**WHAT TO PRODUCE:** From the line that holds "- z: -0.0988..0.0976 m" to the last line of the data, copy everything exactly; leave out all the rest.

**DATA UNDER STUDY:**
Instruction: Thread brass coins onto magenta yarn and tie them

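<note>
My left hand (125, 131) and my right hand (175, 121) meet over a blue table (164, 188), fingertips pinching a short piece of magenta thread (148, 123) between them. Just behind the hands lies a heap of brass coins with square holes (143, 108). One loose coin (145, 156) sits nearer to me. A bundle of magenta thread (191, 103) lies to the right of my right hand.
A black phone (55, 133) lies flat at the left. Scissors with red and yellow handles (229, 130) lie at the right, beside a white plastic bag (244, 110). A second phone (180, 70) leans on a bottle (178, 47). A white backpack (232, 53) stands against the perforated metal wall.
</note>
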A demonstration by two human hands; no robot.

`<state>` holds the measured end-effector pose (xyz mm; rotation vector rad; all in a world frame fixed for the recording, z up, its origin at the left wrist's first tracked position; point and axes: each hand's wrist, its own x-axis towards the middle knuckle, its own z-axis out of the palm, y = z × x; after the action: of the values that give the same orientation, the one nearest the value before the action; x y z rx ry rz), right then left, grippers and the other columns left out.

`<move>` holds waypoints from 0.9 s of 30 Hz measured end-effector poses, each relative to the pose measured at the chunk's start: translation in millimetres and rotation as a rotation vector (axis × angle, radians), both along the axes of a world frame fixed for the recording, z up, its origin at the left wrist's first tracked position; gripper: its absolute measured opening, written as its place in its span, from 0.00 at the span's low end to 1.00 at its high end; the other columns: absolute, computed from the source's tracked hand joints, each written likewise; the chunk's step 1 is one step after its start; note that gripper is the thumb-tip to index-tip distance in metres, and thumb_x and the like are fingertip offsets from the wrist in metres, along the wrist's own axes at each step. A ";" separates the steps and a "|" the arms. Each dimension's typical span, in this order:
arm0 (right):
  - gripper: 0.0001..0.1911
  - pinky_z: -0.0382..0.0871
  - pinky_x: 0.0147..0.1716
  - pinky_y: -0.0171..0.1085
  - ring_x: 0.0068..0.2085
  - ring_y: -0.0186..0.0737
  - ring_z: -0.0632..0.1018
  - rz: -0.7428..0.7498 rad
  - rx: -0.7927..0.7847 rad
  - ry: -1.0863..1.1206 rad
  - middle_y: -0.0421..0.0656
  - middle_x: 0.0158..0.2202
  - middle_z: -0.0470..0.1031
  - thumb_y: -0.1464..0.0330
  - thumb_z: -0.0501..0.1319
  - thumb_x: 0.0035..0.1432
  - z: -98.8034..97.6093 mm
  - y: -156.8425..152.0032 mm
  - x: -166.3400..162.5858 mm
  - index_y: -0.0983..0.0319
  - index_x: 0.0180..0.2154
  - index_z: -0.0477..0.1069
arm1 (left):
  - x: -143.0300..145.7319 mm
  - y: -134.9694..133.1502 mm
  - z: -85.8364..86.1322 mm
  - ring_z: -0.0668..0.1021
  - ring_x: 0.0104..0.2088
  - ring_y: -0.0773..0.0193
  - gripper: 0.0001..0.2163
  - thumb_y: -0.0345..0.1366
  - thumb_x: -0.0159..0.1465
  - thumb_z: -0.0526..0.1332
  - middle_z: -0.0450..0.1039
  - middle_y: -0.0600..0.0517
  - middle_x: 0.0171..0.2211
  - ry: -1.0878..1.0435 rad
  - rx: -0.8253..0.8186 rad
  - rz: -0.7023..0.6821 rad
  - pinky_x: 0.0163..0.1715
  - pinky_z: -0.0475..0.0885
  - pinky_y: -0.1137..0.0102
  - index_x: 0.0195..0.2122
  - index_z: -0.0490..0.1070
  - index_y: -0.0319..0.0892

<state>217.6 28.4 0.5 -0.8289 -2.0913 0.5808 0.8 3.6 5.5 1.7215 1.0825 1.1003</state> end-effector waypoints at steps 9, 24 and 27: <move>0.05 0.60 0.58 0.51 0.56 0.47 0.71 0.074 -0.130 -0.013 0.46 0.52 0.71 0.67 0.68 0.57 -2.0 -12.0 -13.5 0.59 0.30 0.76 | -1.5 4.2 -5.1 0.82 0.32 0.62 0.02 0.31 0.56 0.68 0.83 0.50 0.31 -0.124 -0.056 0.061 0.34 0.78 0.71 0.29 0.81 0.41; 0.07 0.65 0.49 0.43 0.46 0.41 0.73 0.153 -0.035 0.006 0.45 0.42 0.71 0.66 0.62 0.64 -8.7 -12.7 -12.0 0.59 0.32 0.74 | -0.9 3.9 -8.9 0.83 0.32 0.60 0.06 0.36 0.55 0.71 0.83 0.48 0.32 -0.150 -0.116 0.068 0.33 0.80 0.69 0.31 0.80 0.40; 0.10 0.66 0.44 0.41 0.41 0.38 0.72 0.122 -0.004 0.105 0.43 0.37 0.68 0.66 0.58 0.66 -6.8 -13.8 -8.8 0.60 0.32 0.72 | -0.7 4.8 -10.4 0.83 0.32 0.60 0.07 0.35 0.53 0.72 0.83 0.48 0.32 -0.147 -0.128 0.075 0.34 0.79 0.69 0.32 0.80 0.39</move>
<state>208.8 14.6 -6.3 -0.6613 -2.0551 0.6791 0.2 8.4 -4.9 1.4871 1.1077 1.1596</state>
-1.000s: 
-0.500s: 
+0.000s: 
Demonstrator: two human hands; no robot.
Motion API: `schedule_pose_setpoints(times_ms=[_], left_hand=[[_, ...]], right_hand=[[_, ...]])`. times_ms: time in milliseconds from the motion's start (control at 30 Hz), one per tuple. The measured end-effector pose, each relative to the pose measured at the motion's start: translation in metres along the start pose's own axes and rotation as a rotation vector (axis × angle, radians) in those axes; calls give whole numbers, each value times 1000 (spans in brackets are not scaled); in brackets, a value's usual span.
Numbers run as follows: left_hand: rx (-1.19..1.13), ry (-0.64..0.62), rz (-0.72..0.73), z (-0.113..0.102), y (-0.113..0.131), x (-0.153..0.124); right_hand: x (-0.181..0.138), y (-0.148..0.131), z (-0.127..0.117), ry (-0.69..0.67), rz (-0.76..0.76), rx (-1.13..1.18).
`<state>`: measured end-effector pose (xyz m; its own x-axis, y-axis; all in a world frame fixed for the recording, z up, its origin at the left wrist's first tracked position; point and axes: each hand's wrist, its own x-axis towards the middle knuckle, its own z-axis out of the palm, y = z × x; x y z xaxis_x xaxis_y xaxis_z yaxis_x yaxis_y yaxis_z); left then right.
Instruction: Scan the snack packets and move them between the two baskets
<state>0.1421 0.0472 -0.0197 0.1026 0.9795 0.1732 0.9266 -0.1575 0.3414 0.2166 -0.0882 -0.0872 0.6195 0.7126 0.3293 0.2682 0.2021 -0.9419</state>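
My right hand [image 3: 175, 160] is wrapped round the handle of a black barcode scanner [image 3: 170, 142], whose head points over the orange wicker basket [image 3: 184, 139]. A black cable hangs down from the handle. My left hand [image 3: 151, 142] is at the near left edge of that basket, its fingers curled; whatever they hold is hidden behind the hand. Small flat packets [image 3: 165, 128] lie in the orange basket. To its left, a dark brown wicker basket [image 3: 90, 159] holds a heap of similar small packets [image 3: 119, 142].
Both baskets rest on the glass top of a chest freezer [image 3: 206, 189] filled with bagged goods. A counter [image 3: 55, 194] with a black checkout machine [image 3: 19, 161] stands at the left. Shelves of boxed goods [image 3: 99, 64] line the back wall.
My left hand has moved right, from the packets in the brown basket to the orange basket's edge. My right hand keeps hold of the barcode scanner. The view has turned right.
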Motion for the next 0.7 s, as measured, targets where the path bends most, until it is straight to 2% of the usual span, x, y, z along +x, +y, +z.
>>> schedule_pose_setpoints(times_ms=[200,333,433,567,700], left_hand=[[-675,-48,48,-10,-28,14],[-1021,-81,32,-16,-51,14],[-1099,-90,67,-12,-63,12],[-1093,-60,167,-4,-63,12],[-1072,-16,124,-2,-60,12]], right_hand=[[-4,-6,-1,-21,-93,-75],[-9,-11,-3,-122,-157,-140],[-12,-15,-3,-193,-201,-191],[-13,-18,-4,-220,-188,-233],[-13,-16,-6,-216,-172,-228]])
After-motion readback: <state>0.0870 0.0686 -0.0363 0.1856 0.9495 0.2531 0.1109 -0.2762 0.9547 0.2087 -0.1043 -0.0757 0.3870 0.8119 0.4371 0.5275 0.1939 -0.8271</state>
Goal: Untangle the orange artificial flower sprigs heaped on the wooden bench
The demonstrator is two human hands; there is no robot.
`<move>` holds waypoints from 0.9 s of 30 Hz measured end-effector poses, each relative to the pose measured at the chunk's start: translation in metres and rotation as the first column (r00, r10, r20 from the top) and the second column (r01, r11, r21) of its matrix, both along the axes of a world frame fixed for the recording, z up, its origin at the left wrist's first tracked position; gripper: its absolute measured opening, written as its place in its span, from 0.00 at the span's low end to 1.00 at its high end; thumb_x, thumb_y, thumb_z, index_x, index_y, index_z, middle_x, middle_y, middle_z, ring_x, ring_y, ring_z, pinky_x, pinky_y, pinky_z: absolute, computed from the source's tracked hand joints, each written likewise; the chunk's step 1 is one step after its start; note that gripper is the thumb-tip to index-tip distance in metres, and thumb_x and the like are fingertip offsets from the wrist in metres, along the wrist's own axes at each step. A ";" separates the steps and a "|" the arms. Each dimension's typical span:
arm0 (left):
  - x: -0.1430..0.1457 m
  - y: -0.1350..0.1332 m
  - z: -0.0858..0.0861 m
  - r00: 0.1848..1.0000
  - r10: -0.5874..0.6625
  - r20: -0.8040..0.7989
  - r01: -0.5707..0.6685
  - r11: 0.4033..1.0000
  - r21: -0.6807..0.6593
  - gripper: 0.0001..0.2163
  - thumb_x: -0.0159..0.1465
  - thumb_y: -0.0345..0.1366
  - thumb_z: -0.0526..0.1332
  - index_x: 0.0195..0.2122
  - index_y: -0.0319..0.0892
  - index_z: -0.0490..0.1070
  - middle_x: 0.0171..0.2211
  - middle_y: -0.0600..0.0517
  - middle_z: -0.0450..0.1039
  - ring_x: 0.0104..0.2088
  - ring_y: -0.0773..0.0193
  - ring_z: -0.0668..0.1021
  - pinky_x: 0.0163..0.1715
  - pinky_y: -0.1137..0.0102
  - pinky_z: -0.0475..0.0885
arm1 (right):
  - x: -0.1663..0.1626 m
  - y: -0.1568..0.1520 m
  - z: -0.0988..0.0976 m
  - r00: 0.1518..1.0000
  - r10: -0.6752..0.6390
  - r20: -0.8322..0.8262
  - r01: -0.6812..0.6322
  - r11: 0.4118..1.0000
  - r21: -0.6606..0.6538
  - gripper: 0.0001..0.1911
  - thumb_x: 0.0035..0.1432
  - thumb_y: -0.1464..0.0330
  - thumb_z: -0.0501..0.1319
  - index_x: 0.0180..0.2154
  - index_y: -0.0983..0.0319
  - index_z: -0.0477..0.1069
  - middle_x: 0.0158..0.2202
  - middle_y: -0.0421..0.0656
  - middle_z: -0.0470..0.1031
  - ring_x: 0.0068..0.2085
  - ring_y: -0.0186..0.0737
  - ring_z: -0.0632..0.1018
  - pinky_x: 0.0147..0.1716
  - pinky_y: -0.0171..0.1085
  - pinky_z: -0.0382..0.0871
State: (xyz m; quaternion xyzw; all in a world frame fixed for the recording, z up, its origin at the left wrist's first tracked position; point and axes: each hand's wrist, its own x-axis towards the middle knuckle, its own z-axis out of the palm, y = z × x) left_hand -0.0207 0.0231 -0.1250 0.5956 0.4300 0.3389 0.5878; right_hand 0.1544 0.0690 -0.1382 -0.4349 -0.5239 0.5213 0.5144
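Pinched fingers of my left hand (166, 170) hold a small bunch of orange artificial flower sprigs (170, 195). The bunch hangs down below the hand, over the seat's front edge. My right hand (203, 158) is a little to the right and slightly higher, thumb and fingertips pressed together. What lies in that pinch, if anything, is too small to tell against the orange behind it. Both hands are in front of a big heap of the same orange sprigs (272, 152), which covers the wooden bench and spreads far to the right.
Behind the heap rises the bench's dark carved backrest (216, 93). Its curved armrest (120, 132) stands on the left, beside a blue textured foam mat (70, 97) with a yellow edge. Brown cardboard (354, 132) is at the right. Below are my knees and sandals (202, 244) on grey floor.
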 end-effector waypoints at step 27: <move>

**WRITTEN ANSWER:**
  - z: -0.0988..0.0976 m
  - r00: 0.1518..1.0000
  - r10: -0.6752..0.6390
  - r20: -0.8322..0.8262
  - r01: -0.6812..0.6322
  - r11: 0.4118..1.0000
  - r21: -0.6606..0.6538
  - gripper: 0.0001..0.1911
  - thumb_x: 0.0035..0.1432
  - thumb_y: -0.1464..0.0330
  - thumb_z: -0.0501..0.1319
  - index_x: 0.0180..0.2154
  - index_y: -0.0983..0.0319
  - index_z: -0.0477..0.1069
  - middle_x: 0.0158..0.2202
  - middle_y: -0.0421..0.0656
  - middle_z: -0.0470..0.1031
  - ring_x: 0.0068..0.2085
  - ring_y: -0.0186..0.0737
  - ring_z: -0.0632..0.1018
  - pinky_x: 0.0147..0.1716
  - pinky_y: -0.0171..0.1085
  - pinky_z: -0.0382..0.0871
State: (xyz m; quaternion xyzw; all in a world frame fixed for the recording, z up, its origin at the left wrist's first tracked position; point and axes: each hand's wrist, its own x-axis towards the middle knuckle, its own z-axis out of the palm, y = z × x) left_hand -0.0207 0.0231 -0.1250 0.5956 0.4300 0.3389 0.5878; right_hand 0.1544 0.0690 -0.1382 -0.4349 -0.5239 0.5213 0.5144
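Pinched fingers of my left hand (166, 170) hold a small bunch of orange artificial flower sprigs (170, 195). The bunch hangs down below the hand, over the seat's front edge. My right hand (203, 158) is a little to the right and slightly higher, thumb and fingertips pressed together. What lies in that pinch, if anything, is too small to tell against the orange behind it. Both hands are in front of a big heap of the same orange sprigs (272, 152), which covers the wooden bench and spreads far to the right.
Behind the heap rises the bench's dark carved backrest (216, 93). Its curved armrest (120, 132) stands on the left, beside a blue textured foam mat (70, 97) with a yellow edge. Brown cardboard (354, 132) is at the right. Below are my knees and sandals (202, 244) on grey floor.
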 end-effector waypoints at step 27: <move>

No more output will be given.